Poco a poco mi fuerza comenzó a restablecerse. En vez de yacer, con una calma tan extraña, contemplando lo que se hacía por mí como si se hiciera por otra persona por quien sentía una silenciosa lástima, colaboré un poco, y luego un poco más y mucho más, hasta que volví a serme útil, a interesarme y a apegarme a la vida.

¡Qué bien recuerdo la agradable tarde en que me incorporaron en la cama con almohadas por primera vez para disfrutar de una gran merienda con Charley!

La pequeña criatura⁠—enviada al mundo, sin duda, para asistir a los débiles y enfermos⁠—era tan feliz, y estaba tan atareada, y se detenía tan a menudo en sus preparativos para apoyar su cabeza en mi pecho, y acariciarme, y llorar con lágrimas de alegría de tan contenta que estaba, tan contenta, que me vi obligada a decir: «¡Charley, si sigues así, tendré que volver a acostarme, cariño mío, porque estoy más débil de lo que creía!».

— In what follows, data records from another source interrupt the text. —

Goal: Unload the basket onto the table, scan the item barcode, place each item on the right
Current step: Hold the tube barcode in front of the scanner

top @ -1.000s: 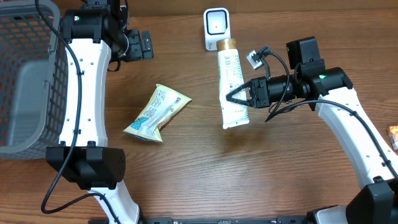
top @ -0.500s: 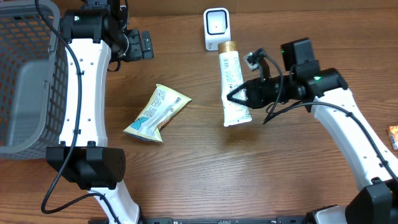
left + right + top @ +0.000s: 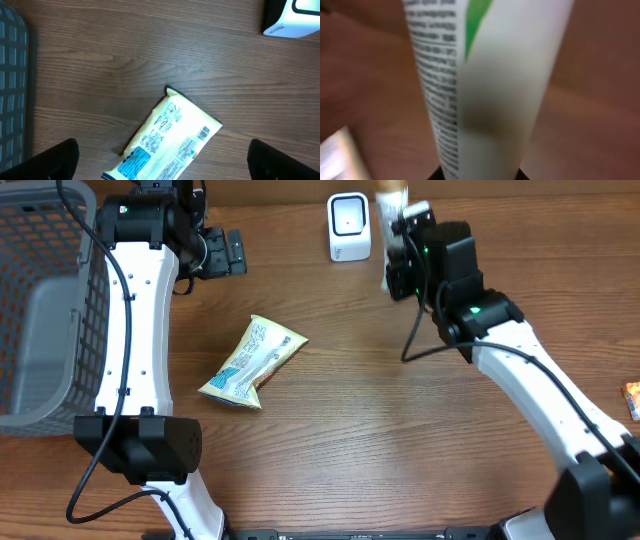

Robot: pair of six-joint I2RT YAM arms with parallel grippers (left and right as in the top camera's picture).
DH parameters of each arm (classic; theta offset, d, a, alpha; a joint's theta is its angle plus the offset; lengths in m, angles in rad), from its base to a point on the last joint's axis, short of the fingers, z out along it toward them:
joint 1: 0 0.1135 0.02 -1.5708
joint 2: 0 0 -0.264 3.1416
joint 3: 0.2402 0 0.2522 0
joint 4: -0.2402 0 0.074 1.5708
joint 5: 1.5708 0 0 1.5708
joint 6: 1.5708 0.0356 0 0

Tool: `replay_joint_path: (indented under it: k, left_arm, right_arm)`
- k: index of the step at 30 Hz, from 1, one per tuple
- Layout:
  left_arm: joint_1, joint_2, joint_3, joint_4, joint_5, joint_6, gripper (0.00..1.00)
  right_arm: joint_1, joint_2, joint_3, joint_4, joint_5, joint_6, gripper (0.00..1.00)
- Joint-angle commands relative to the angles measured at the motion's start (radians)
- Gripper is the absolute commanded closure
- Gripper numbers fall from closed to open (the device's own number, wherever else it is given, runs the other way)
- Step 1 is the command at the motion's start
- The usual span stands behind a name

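Since the right gripper [image 3: 398,252] is clamped narrowly on the tube [image 3: 485,80], the scan falls to that arm alone. We see the tube raised just to the right of the scanner [image 3: 348,225], its long axis running straight out from the fingers and foreshortened from overhead (the small print facing the wrist camera is blurred; we find no barcode). We judge the coming move to be a turn leftward toward the scanner. The left gripper [image 3: 235,253], well left of the scanner, stands wide open and empty; 1 packet [image 3: 252,363] lies below-left of the scanner.
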State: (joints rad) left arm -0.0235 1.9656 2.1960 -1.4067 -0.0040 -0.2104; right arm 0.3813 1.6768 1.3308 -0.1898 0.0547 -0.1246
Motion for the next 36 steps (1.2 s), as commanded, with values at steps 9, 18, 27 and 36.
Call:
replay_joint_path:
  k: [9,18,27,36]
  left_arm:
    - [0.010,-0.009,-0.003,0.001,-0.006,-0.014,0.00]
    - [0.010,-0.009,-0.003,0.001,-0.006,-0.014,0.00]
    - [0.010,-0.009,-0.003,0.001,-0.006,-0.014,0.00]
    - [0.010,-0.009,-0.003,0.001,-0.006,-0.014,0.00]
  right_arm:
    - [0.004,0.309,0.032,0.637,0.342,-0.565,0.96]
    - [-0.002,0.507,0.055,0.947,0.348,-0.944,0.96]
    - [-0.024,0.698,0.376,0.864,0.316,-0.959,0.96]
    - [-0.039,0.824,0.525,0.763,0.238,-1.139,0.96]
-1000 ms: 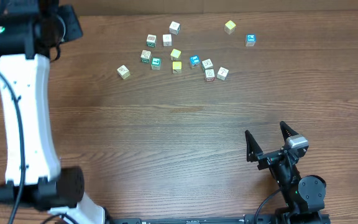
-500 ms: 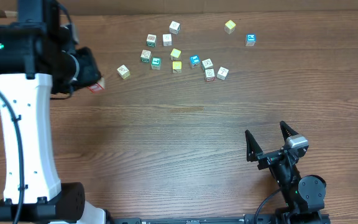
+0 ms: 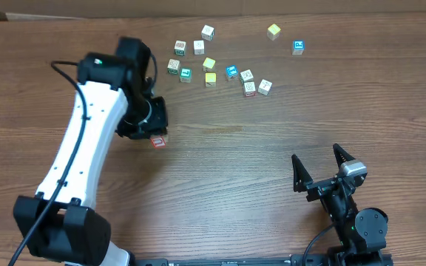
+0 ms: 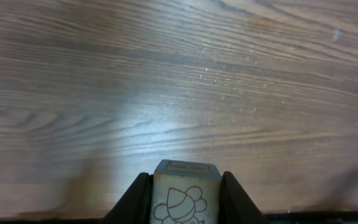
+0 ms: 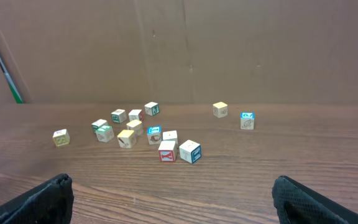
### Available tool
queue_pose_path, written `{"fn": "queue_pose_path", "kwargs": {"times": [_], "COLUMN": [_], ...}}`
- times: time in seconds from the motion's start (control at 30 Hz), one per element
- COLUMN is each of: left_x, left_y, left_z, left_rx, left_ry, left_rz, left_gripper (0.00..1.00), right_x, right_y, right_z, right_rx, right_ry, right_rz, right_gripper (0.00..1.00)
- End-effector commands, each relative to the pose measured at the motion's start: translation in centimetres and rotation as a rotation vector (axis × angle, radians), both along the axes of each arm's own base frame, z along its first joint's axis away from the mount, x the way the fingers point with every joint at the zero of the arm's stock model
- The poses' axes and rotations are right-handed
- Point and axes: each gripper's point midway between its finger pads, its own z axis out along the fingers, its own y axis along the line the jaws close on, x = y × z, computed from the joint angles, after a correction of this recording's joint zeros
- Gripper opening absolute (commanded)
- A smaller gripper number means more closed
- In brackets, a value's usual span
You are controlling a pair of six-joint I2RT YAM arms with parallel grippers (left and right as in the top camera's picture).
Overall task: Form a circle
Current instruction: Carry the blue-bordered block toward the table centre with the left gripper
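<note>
Spreading across every view is the wooden table (image 3: 220, 192), its near half bare grain. The left arm (image 3: 87, 148), long and white, reaches from the near-left corner toward the middle of the table. Its left gripper (image 3: 156, 136) points down, jaws drawn in close on a small cube (image 3: 157, 140) that shows a red face from above. In the wrist view that cube is pinched between two dark fingers (image 4: 135, 200), with a line drawing on its pale face. It seems to hang just above the wood, though the height is hard to judge. The right gripper (image 3: 321, 168) sits at the near-right edge, jaws spread wide with nothing between them. Toward the far edge, the circle (image 3: 199, 47) is a tight group of four whitish cubes including a green-faced cube (image 3: 186, 74), well apart from the held one. Just to its right lie a yellow cube (image 3: 209, 64), a blue cube (image 3: 231, 72) and white cubes (image 3: 265, 87).
</note>
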Motion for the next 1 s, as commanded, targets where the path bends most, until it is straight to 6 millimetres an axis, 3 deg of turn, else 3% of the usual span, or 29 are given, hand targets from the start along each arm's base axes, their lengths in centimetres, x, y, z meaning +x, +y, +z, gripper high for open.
{"fn": "queue_pose_path", "kwargs": {"times": [0.0, 0.23, 0.5, 0.67, 0.97], "left_x": [-1.0, -0.4, 0.3, 0.6, 0.6], "left_y": [-1.1, -2.8, -3.9, -5.0, -3.9], "left_z": [-2.5, -7.1, -10.4, -11.5, -12.0], "left_rx": [0.002, 0.06, 0.155, 0.129, 0.183], "left_ry": [0.052, 0.0, -0.12, -0.161, -0.174], "left_rz": [0.064, 0.188, 0.287, 0.264, 0.324], "left_gripper": [0.04, 0.04, 0.04, 0.04, 0.04], "right_x": [0.0, 0.0, 0.0, 0.0, 0.1], "right_y": [-0.1, -0.1, -0.1, -0.1, -0.1], "right_z": [-0.2, -0.2, -0.2, -0.2, -0.2], "right_rx": [-0.004, -0.004, -0.004, -0.004, -0.004], "right_ry": [-0.004, -0.004, -0.004, -0.004, -0.003], "right_rz": [-0.007, -0.007, -0.007, -0.007, -0.007], "right_gripper": [1.0, 1.0, 1.0, 1.0, 1.0]}}
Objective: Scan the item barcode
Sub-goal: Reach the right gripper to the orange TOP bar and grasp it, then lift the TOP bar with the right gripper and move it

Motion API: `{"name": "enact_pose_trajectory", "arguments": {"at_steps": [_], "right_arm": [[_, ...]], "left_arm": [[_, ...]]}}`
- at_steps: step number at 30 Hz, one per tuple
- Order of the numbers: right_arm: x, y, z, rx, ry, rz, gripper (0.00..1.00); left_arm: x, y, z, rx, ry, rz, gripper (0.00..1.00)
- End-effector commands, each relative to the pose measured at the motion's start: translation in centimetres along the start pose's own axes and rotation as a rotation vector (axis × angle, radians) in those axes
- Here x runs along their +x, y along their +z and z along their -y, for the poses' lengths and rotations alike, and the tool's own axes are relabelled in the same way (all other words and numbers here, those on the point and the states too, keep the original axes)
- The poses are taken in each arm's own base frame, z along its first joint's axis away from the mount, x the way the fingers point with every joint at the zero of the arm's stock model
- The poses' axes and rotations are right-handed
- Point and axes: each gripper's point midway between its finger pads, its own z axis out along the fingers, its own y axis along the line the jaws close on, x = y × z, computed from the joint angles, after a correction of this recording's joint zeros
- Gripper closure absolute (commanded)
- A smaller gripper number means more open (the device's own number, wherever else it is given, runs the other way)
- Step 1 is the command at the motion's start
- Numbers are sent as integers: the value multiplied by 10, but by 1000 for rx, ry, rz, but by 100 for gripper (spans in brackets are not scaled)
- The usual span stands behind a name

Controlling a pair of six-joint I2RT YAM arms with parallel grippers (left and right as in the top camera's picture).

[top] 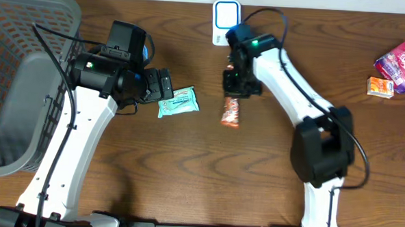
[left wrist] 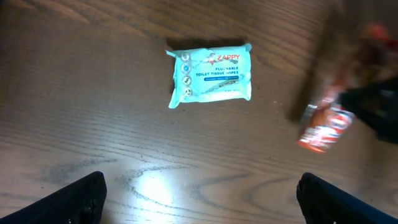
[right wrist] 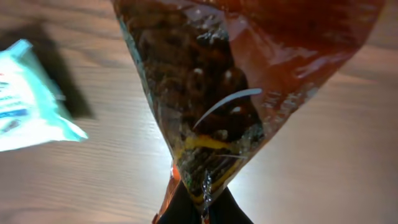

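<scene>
My right gripper (top: 235, 86) pinches the snack packet (top: 231, 113); the white scanner (top: 225, 20) lies near, farther up-table, in line with the packet's long axis. My left gripper (top: 164, 84) gapes, empty.

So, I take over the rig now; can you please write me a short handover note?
Left gripper: open, empty, beside the wipes pack, which lies flat on the table.
Right gripper: shut on one end of the orange snack packet.
Scanner: at the far table edge, just beyond the right gripper.
Done: packet gripped.
To do: present its barcode to the scanner; no barcode is visible yet.
</scene>
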Motion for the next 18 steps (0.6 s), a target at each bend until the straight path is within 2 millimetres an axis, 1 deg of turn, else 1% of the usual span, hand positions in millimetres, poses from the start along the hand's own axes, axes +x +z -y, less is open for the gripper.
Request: {"name": "enact_pose_trajectory", "arguments": {"at_steps": [1,3,10,11,12,14,17,18], "right_arm": [[1,-12,40,259,-29,47,98],[6,-9,43,274,-31,20,97],[12,2,44,269,-29,-11,93],[14,4,45,273,-30,-19,83],[15,5,46,273,-30,-22,78],[16,6,43,259,-29,-29,77],[16,8,35,216,-30,-30,75],[15,9,33,215,-34,-25,72]], "left_arm": [[-2,-1,-2,-8,1,7,2],[-2,-1,-2,-8,1,7,2],[-2,-1,-2,-8,1,7,2],[-2,-1,-2,-8,1,6,2],[-2,-1,-2,-8,1,7,2],[-2,-1,-2,-8,1,7,2],[-2,-1,-2,-8,1,6,2],[-2,-1,-2,-8,1,6,2]]}}
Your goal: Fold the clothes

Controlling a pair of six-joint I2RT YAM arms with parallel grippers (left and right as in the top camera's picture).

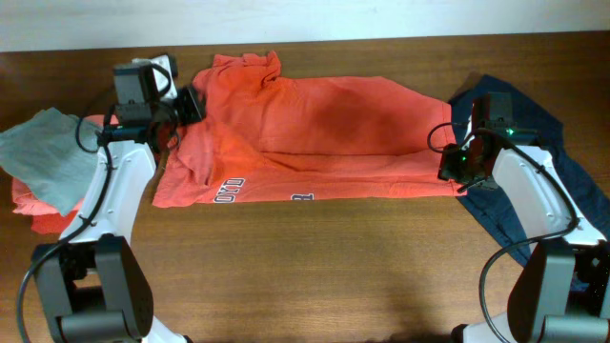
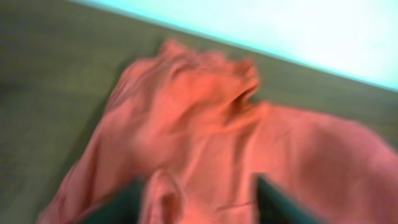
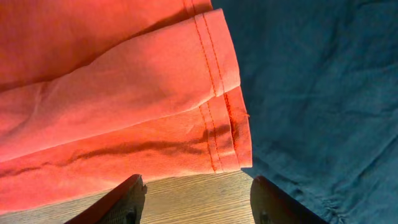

Así que Charley se quedó tan callada como un ratón y llevó su radiante rostro de aquí para allá, de un lado a otro de las dos habitaciones, de la sombra a la divina luz del sol, y de la luz del sol a la sombra, mientras yo la observaba tranquilamente.

Cuando terminaron todos sus preparativos y la bonita mesa de té, con sus pequeños manjares para tentarme, su mantel blanco, sus flores y todo tan amorosa y hermosamente dispuesto para mí por Ada en la planta baja, estuvo lista junto a la cama, sentí la seguridad de que estaba lo bastante serena como para decirle a Charley algo que no era nuevo en mis pensamientos.

Primero felicité a Charley por la habitación, y en verdad era tan fresca y ventilada, tan impecable y ordenada, que apenas podía creer que hubiera estado acostado allí tanto tiempo. Esto encantó a Charley, y su rostro estaba más luminoso que antes.